A Tour of Morfa

Deduced template parameters

Template parameter specification allows you to perform pattern matching on argument types. For example, an operation of extracting the underlying element type from an array type may be defined as an alias template as follows:

public template <T is U[]; deduce U>
alias ElementType = U;

The meaning of the clause T is U[]; deduce U is that the template may be instantiated with any type T of the shape U[] for some type U.

To test ElementType you may use the operator istype defined in the section on parameter specification:

import advanced.templates.parameter_specification;

static assert (ElementType<int[]> istype int);
static assert (ElementType<bool[][]> istype bool[]);

In the definition of ElemType, T is an explicit parameter and U is a deduced parameter. A deduced parameter is never provided during template instantiation and it has to be deduced from the arguments for explicit parameters.

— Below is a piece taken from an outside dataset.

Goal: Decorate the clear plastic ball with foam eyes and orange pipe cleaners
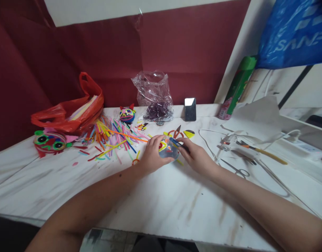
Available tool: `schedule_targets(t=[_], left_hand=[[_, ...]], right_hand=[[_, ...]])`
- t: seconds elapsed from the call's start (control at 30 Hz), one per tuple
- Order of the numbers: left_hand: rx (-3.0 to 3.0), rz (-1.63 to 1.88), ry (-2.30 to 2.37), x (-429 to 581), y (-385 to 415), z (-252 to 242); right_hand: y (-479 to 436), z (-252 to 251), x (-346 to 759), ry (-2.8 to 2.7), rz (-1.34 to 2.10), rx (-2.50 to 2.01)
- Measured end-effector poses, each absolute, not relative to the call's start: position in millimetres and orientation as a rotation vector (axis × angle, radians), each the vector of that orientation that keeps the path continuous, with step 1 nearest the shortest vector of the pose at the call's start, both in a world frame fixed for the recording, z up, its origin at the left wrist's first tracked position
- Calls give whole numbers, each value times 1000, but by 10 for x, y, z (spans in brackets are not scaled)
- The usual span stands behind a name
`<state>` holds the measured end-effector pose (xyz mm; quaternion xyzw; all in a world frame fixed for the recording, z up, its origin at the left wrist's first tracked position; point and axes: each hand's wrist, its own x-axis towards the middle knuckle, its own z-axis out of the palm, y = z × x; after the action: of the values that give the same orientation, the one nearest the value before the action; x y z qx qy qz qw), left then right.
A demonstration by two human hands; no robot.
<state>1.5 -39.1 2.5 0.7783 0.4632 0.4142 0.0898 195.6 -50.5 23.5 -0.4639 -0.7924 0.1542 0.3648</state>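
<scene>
My left hand point(152, 154) is curled around a small round craft ball point(168, 149), bluish with yellow and red pieces on it, held just above the white table point(161, 206). My right hand point(194, 155) pinches a thin blue strip point(175, 142) against the top of the ball. A pile of colourful strips point(116, 136) lies to the left of my hands. Red-handled scissors point(178, 132) and a yellow cut piece point(188, 133) lie just behind the ball.
A red plastic bag point(74, 110), two finished decorated balls point(49, 141) point(127, 114), a clear bag of purple bits point(157, 101), a phone point(190, 109) and a green spray can point(235, 87) stand at the back. A glue gun point(229, 141), cables and metal scissors point(235, 168) lie at right.
</scene>
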Motion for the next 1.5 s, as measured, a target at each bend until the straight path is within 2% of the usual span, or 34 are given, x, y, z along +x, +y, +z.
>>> schedule_targets(t=[0.2,0.63,0.83,1.0,1.1,1.23,1.5], left_hand=[[2318,1209,1381,12,-385,15],[2345,1196,1335,48,-372,33],[2273,1217,1289,21,-355,49],[1985,1238,1360,-88,-274,67],[1715,1223,1325,-147,-229,69],[1608,1229,1099,-192,-200,35],[1628,1155,917,-280,-98,37]], right_hand=[[-509,154,1966,-2209,232,-1013],[-497,250,1986,-2246,220,-1206],[-428,263,1993,-1971,574,-1022],[-273,287,2072,-1643,689,-1255],[-236,281,2066,-1533,954,-1383],[-313,274,1966,-1483,1248,-1292],[-354,234,1929,-1521,1113,-1201]])
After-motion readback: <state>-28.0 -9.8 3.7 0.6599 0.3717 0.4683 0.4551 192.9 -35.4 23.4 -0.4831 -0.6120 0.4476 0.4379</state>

Contrast the use of U in the template above ElementType with the following variant:

struct U {}

public template <T is U[]>
alias ElementType = U;

Since deduce U is missing, U is not a parameter but a name that refers to a struct type defined above.

Template refinement

It may sometimes be useful to strip all trailing []'s from the type, for example to map bool[][] to bool and int[][][] to int. You can do this easily using recursion on the level of types:

// The base case, when U is not an array type:
public template <T is U[]; deduce U>
alias BaseType = U;

// The recursive case:
public template <T is V[][]; deduce V>
alias BaseType = BaseType<V[]>;

static assert (BaseType<int[]> istype int);
static assert (BaseType<bool[][]> istype bool); 
static assert (BaseType<float[][][]> istype float);

To understand how BaseType works consider the evaluation of BaseType<float[][][]>. The type argument float[][][] matches both variants of BaseType: in the base variant, U matches the type float[][] and in the recursive variant, V matches the type float[]. When two (or more) variants match a given tuple of arguments, the most specific or refined variant is chosen. In this case, the specification V[][] is more specific than U[], since the former may be obtained from the latter by substituting U = V[] and the latter cannot be obtained by substituting any type expression for V. Thus the variant corresponding to the recursive case is chosen and, accordingly, BaseType<float[][][]> evaluates to an alias to BaseType<float[][]>, which evaluates to an alias to BaseType<float[]>, which in turn matches only the base case and evaluates to float.

At this point you may wonder how does parameter specification interact with template constraints. The rules are as follows:

  • Whenever two variants match, the one with more refined specification is selected (no specification is treated as the least refined one).
  • If no specification is more refined, a variant with the constraint is preferred over the one without. If the above two rules does not select a variant then we have an error.

These rules can be illustrated with the following declarations:

template <T>
const Description = "a type";

template <T is U[]; deduce U>
const Description = "a type of arrays";

template <T is U[]; deduce U> if (IsNumberType<U>)
const Description = "a type of arrays of numbers";

template <T is float32[]>
const Description = "the type of arrays of 32-bit floats";

static assert (Description<bool> == "a type");
static assert (Description<text[]> == "a type of arrays");
static assert (Description<int[]> == "a type of arrays of numbers");
static assert (Description<float32[]> == "the type of arrays of 32-bit floats");